TigerCub Posted February 6, 2013 Posted February 6, 2013 I totally get what you're saying about the sides. I was the same way: The real me is someone that isn't easily offended, so I joke like the guys, I am opinionated and will say what's on my mind without a filter, I am confident, although I'm girly, I am into some geeky things... The me I tried to present to the world was nice and polite and reserved.. but that **** don't last long. Honestly you just have to embrace the side that instinctively comes out - that's the real you. Don't get me wrong, being nice and polite should always be part of the package, but as for the rest - don't force it. Do what comes to you naturally and you'll attract people who like and appreciate the true you. I did.
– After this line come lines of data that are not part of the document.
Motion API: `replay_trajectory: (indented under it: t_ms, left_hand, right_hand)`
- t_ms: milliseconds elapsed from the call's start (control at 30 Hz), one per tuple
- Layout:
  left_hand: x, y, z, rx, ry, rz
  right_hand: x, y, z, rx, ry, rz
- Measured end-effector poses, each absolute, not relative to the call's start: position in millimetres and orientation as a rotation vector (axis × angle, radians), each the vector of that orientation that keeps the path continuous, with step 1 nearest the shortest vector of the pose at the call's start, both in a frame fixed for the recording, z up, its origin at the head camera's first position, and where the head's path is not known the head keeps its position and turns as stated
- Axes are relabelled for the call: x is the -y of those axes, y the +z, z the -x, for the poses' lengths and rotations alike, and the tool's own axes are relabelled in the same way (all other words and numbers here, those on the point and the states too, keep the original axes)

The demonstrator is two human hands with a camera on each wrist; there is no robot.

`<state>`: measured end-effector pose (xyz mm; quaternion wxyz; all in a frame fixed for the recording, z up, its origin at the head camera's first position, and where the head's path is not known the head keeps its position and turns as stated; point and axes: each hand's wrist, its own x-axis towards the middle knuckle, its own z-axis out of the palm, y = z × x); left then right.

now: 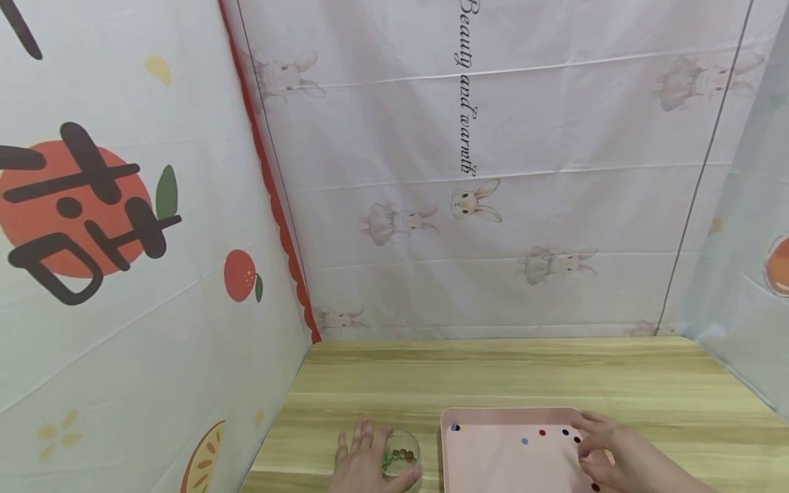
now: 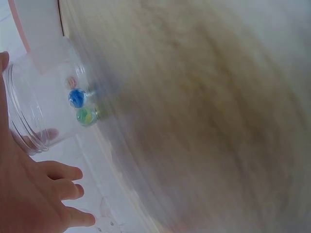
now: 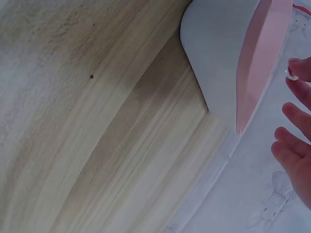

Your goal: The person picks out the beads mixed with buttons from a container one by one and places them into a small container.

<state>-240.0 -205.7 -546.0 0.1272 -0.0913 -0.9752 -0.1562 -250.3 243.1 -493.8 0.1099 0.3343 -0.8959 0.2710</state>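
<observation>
My left hand (image 1: 364, 460) holds a clear jar (image 2: 41, 92) by its rim, standing on the table left of the tray; the other fingers are spread beside it. Inside the jar lie several glass marbles, among them a blue marble (image 2: 77, 98) and a green marble (image 2: 84, 116). Over the right side of a pink tray (image 1: 493, 462), my right hand (image 1: 625, 455) pinches a clear marble with some red in it (image 3: 291, 74) between thumb and forefinger. Several marbles lie scattered in the tray, including a light blue marble (image 1: 525, 441) and a red marble (image 1: 542, 433).
The wood-grain table (image 1: 370, 376) reaches back to a hanging cloth (image 1: 555, 205) printed with rabbits. A fruit-printed cloth (image 1: 203, 370) borders the left side, and another cloth (image 1: 752, 322) hangs on the right. The tray has a raised rim.
</observation>
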Motion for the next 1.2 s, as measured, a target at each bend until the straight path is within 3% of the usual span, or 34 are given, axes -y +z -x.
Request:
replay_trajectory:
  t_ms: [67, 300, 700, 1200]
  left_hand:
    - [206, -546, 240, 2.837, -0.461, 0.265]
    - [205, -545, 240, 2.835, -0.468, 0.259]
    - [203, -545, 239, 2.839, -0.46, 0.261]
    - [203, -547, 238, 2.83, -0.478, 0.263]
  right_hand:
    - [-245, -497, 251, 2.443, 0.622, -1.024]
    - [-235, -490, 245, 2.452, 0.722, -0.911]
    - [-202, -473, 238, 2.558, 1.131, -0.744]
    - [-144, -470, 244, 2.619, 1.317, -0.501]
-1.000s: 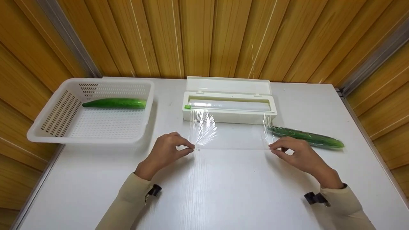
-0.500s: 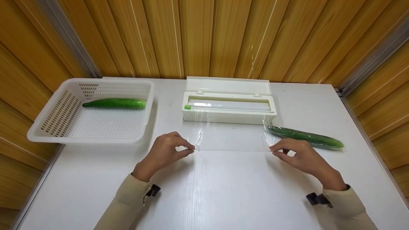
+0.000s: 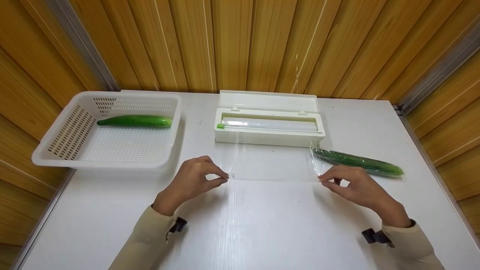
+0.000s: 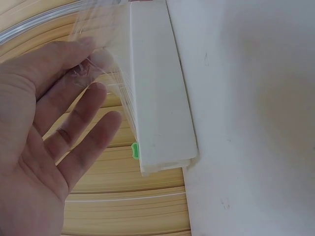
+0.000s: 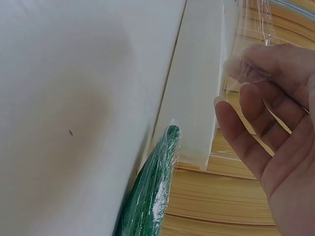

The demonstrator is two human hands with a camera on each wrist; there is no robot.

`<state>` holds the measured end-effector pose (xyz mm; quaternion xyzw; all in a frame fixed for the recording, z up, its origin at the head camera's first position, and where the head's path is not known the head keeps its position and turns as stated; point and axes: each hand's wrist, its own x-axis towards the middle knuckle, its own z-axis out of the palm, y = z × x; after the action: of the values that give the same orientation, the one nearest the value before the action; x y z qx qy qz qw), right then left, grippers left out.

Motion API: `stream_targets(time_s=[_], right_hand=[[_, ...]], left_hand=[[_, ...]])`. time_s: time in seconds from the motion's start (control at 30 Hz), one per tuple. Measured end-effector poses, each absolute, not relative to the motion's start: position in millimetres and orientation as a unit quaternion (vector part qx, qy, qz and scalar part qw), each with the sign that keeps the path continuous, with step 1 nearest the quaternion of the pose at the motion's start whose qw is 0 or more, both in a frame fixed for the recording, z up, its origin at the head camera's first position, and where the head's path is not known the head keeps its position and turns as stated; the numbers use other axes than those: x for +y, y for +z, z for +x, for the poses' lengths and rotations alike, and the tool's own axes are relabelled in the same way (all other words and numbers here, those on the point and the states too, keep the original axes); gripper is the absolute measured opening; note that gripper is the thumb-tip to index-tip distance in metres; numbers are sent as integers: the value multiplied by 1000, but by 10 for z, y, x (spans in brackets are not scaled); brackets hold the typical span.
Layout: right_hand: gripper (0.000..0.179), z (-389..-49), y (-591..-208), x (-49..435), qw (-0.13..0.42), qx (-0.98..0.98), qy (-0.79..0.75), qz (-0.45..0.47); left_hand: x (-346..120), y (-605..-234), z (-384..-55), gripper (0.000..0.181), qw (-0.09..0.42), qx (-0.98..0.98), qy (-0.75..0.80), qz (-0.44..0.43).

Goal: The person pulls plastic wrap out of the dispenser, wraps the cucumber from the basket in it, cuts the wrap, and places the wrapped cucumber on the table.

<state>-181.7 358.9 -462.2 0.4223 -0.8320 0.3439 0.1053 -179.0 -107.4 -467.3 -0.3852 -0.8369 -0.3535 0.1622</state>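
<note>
A clear sheet of plastic wrap (image 3: 275, 165) stretches from the roll (image 3: 270, 123) in the white dispenser box (image 3: 268, 138) toward me. My left hand (image 3: 195, 178) pinches its left front corner between thumb and forefinger. At the right front corner, my right hand (image 3: 356, 183) pinches the film the same way. In both wrist views the film bunches at the fingertips while the other fingers stay loose. A small green slider (image 3: 220, 126) sits at the left end of the box's front edge. Just beyond my right hand lies a cucumber (image 3: 360, 162) covered in film.
A white perforated basket (image 3: 101, 164) stands at the left of the white table (image 3: 262, 232), with a bare cucumber (image 3: 135, 120) inside. The dispenser's lid (image 3: 268, 100) is tipped back toward the wooden plank wall (image 3: 232, 45).
Both hands have drawn the film slightly toward me, the right hand also a little to the right. The fan of creases at the left side has smoothed out, and the sheet is flatter.
</note>
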Motion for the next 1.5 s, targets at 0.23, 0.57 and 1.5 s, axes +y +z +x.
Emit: stream_targets(time_s=[0.23, 0.57, 1.5], right_hand=[[43, -1789, -4599, 3603, 93, -833, 347, 421], [42, -1759, -4575, 3617, 66, -828, 357, 427], [34, -1684, -4498, 3608, -17, -846, 341, 410]], left_hand=[[-1079, -4620, -1771, 17, 170, -833, -347, -396], [-1079, -4556, -1716, 15, 160, -832, -340, -407], [-1086, -4599, -1653, 14, 92, -844, -330, -413]])
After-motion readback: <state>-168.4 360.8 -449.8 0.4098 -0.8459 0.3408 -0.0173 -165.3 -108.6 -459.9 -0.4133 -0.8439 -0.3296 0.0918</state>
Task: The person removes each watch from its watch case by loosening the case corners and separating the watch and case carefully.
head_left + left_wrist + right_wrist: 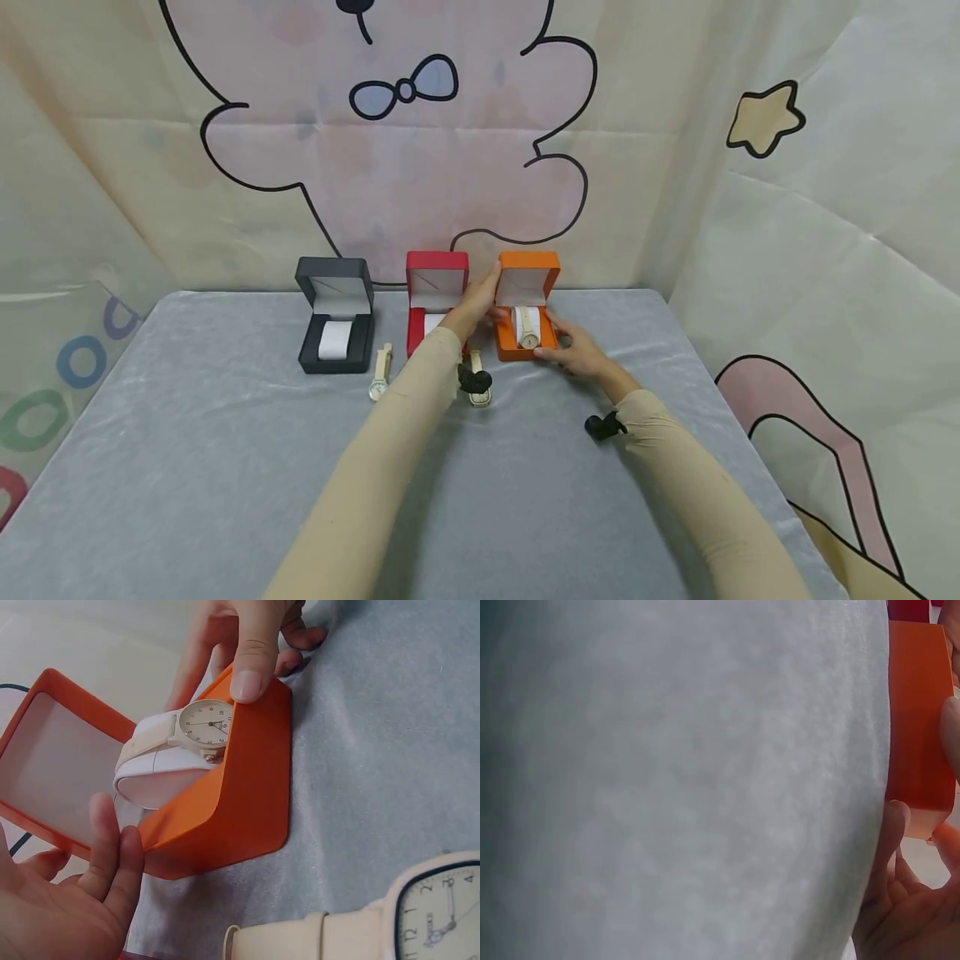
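An orange watch box [516,353] stands with its lid raised at the back of the table. Around the white cushion inside is a cream-strapped watch [206,724] with a round dial. My right hand [577,352] grips the box's front right corner, its thumb on the front wall and the fingers around the side. At the left side my left hand [474,304] touches the box near the lid with fairly straight fingers [112,862]. Beneath the left wrist lies a second cream watch [322,935] with a squarish case. Part of a red watch box [416,321] is hidden behind the left forearm.
A dark grey watch box [313,354] with its lid up and a white cushion stands at the left. Between it and the red box lies another cream watch [381,372]. Grey cloth [187,467] covers the table; a printed curtain [645,150] hangs behind.
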Motion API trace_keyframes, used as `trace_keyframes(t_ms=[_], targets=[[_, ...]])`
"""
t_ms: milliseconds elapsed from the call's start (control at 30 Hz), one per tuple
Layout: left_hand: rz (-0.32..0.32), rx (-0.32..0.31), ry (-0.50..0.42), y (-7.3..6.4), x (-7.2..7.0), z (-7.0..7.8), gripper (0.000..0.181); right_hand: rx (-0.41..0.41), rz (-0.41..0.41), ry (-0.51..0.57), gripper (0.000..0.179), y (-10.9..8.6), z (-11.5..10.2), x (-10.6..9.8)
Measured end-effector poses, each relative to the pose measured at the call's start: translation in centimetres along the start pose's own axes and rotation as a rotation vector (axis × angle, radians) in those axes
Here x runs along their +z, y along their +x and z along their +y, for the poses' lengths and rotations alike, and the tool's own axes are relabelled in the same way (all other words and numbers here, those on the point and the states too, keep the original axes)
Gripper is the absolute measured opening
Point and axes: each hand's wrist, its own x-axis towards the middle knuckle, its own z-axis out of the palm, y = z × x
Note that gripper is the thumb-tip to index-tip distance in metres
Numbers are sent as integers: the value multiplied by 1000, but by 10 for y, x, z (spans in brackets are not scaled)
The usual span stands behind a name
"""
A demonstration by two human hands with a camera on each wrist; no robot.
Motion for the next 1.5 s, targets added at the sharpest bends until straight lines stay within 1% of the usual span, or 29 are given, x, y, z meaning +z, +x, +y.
trace_keyframes(t_ms=[200, 400, 633, 767, 833, 1100, 1333, 1367, 1500], targets=[[-17, 3, 4, -2, 0, 1, 71, 4, -6, 13, 89, 0, 0, 0], [-27, 1, 22, -7, -1, 1, 72, 18, -19, 62, 90, 2, 4, -1], [-40, 6, 17, -8, -6, 0, 72, 31, -41, 69, 90, 2, 5, -3], [-46, 26, 24, -11, -11, -2, 72, 50, -40, 65, 90, 3, 5, -2], [-50, 40, 45, -14, -12, -3, 71, 63, -38, 67, 90, 2, 4, -2], [-65, 89, 108, -22, -14, -3, 57, 66, -47, 63, 91, 1, 4, -3], [-73, 106, 189, -27, -15, -6, 57, 70, -42, 58, 91, 2, 4, -3], [-68, 104, 199, -28, -15, -6, 56, 71, -44, 61, 91, 2, 3, -3], [-47, 146, 200, -31, -12, -11, 55, 72, -43, 65, 90, 0, 2, -4]])
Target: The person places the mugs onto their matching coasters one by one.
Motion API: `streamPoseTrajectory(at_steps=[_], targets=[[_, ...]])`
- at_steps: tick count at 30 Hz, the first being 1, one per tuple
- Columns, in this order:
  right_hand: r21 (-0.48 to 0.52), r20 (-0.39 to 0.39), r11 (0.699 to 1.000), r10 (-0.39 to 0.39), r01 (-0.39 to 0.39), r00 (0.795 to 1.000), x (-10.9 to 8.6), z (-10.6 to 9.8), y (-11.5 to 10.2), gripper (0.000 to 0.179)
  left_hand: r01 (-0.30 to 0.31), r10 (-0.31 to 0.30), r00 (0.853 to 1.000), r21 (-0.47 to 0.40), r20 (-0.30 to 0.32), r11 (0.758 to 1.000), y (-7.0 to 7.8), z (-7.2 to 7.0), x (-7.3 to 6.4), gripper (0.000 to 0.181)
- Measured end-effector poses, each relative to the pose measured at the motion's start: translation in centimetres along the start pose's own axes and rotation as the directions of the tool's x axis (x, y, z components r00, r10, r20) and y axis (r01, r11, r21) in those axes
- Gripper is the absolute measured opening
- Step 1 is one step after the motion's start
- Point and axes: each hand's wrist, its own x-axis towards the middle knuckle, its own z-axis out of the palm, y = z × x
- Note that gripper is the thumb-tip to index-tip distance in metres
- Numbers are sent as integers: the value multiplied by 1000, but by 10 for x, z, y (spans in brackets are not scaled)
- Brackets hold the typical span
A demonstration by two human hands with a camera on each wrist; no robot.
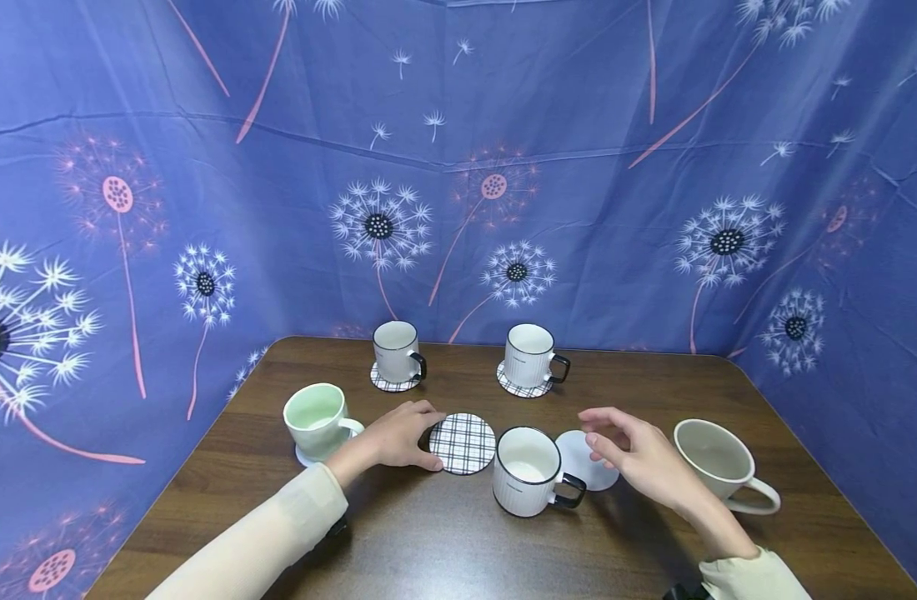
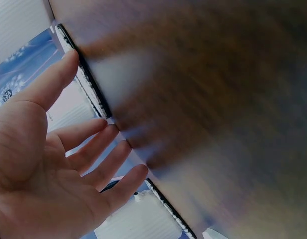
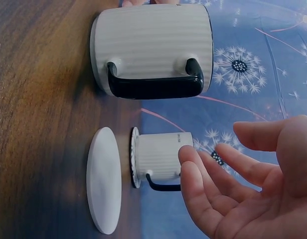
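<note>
A round plaid coaster (image 1: 462,444) lies on the table. My left hand (image 1: 402,433) rests beside it, thumb and fingertips spread at its left edge. In the left wrist view this coaster (image 2: 83,72) shows edge-on by the thumb and forefinger. A white ribbed mug (image 1: 524,475) with black rim and handle stands upright just right of the plaid coaster. Over a plain white round coaster (image 1: 574,458) hovers my right hand (image 1: 631,454), fingers loosely bent and holding nothing. The right wrist view shows this white coaster (image 3: 104,179) flat on the table, apart from the fingers.
Two ribbed mugs, a left one (image 1: 394,358) and a right one (image 1: 528,358), stand on plaid coasters at the back. A green mug (image 1: 313,429) sits on a coaster at left; a wide beige mug (image 1: 714,458) stands at right. Blue cloth (image 1: 458,233) hangs behind.
</note>
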Motion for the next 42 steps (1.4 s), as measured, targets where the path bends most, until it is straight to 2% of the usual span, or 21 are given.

TouchedByViolet Posted February 6, 2013 Posted February 6, 2013 I like reading your posts. I think the change you are proposing will be helpful (at least initially). Life is about finding what works best for you. In general it is more attractive to be bold, brave, and confident. Having said that a certain level of social intelligence is required to know when and what to say to maximize dating success. The best default stance should be to be yourself and follow what makes you happy.
ThaWholigan Posted February 6, 2013 Posted February 6, 2013 Synthesizing the dominant and the dormant attributes we possess is key to finding what we want. I used Astrology for that . You have your Sun - which represents your core essence. Then your Rising - which is the face of that essence, the exterior you present to the world. Then your moon, which reflects your inner life etc..... My challenge was to find my Mars - the planet that represents your get up and go. The masculine planet. That reflects your drive and your sexuality.
MrCastle Posted February 6, 2013 Posted February 6, 2013 In other words you have a nice guy-jerk complex. Although your latter doesn't sound that bad to be honest, just bolder. I've dropped all "nice guy" traits I ever possessed. I am fully embracing my ego. I'm doing what I want and saying what I want. I go through life and look at rules as things made for other people but not for me. I cannot lie and say this kind of ridiculous confidence and disregard for my actions hasn't helped me in dating. It absolutely has. I treat others with respect, I don't lie or cheat or anything classically "bad". I just live my life, do and say what I please (so long as it doesn't hurt others) and really don't care what others think or say. I know I'm awesome.